本來還以為這一家人是從京海市那樣的大城市來的,再加上這個蘇建民以前還是機械廠廠長,管理過幾千號工人,肯定有點架子,想不到他為人這麽親和,還挺好相處的。
羅中強交代了一些養騾子的常識,然後道:“明天我再來。”
在他離開之前,他爸和生產隊其他人都先走了。
“爸爸,這頭騾子真是我們家的啦?”蘇小武一臉喜悅。
“瞧把你高興的,”蘇建民笑著揉了揉小武的頭,“想不想坐上去啊?”
蘇小武不假思索地點頭,“當然想啊!不過他太高了……”
“個子不是問題,我可以抱你上去嘛,不過這頭騾子脾氣壞,你還是得先喂它幾天,和它混熟了才能騎它,不然它肯定得把你甩下來。”
錦寶本來想說自己 讓小白聽話,五哥哥騎它應該沒問題,可後來又想著自己之前命令它回生產隊去,可它完全不聽指令,非要賴在自己家裡,還踢人……
“你為什麽不聽話呀?”錦寶踮起腳尖,拍了拍騾子的臉,“真奇怪。”
“啊啊……”激動地叫了兩聲,騾子突然露出笑容,方形大板牙讓它的臉變得格外喜感。看書喇
錦寶覺得這騾子聰明得不像話,不高興的時候會踢人,高興的時候居然還會笑。
“爸爸,”錦寶朝一旁的爸爸問,“騾子是很聰明的動物嗎?”
蘇建民認真想了想,點頭道:“是啊,我記得以前看過一篇文章,說騾子比馬和
狗都更聰明,這家夥可有靈性了,聽得懂人話,智商估計和八九歲的小孩子差不多。
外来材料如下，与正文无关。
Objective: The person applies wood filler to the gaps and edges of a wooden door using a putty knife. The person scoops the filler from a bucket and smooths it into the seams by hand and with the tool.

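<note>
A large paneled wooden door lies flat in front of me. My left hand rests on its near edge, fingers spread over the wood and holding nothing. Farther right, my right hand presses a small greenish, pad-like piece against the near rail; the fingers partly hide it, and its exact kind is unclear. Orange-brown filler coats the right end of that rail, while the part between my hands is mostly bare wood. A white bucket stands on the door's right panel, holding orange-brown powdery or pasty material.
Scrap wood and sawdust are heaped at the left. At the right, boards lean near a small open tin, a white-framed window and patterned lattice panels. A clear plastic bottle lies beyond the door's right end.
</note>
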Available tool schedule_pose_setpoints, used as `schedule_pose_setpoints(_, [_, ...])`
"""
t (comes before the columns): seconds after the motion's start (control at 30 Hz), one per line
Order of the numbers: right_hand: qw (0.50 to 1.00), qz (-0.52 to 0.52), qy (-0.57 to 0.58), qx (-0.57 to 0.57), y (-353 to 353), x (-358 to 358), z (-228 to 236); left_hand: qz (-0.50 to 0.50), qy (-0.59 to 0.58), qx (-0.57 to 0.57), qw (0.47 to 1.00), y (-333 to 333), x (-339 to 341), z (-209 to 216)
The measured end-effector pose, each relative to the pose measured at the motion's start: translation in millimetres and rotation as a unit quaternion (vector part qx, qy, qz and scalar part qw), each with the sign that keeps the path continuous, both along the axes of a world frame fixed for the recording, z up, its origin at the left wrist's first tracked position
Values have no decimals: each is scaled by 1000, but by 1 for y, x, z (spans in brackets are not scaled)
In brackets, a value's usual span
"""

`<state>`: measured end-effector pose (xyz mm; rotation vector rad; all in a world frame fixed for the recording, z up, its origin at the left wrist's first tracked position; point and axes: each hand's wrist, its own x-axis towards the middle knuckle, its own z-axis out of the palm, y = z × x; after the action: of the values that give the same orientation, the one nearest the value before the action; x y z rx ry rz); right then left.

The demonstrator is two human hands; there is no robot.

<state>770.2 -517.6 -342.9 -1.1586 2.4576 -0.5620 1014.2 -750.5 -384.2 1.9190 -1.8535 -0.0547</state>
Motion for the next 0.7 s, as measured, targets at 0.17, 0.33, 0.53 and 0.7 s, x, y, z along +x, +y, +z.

”
“哇!”蘇小武驚歎,“它這麽聰明啊!我要把咱們家買騾子的事情告訴四哥,他要是知道我們家多了一頭聰明的騾子,肯定也和我一樣高興!”
他說完,興衝衝地跑上樓。
錦寶心想:難道越聰明的動物越不聽自己命令?
這倒是也解釋得通,越是聰明,越是有自己的自主意識嘛……
“以後你就是我家的一員啦,現在高興了吧?”錦寶說,“到我家以後,不許給我惹麻煩哦,還有,不許你凶我爸爸媽媽以及我幾個哥哥,你要是敢踢他們,我饒不了你!”
小白歡快地點著頭,像成精了似的,“啊啊啊……”
看著錦寶和騾子對話的情形,蘇建民眼底染上一抹笑意,覺得自己閨女真是太可愛了,又可愛又讓人有安全感……
他大概是上輩子積德,能有錦寶這樣的寶貝閨女。
二樓房間裡,昏迷了許久的江雲緩緩睜開了眼睛,他張嘴想說話,結果是一串咳嗽。
“呀!你醒啦?”蘇小四最先發現江雲醒了,趕忙說,“你先別說話,先喝水。”
江雲媽媽本來身體就差,由於之前疲憊過度,剛坐在椅子上迷迷糊糊睡著,這會兒猛然驚醒,著急衝到床旁邊,朝自己兒子哭著說:“阿雲,你嚇死媽媽啦!”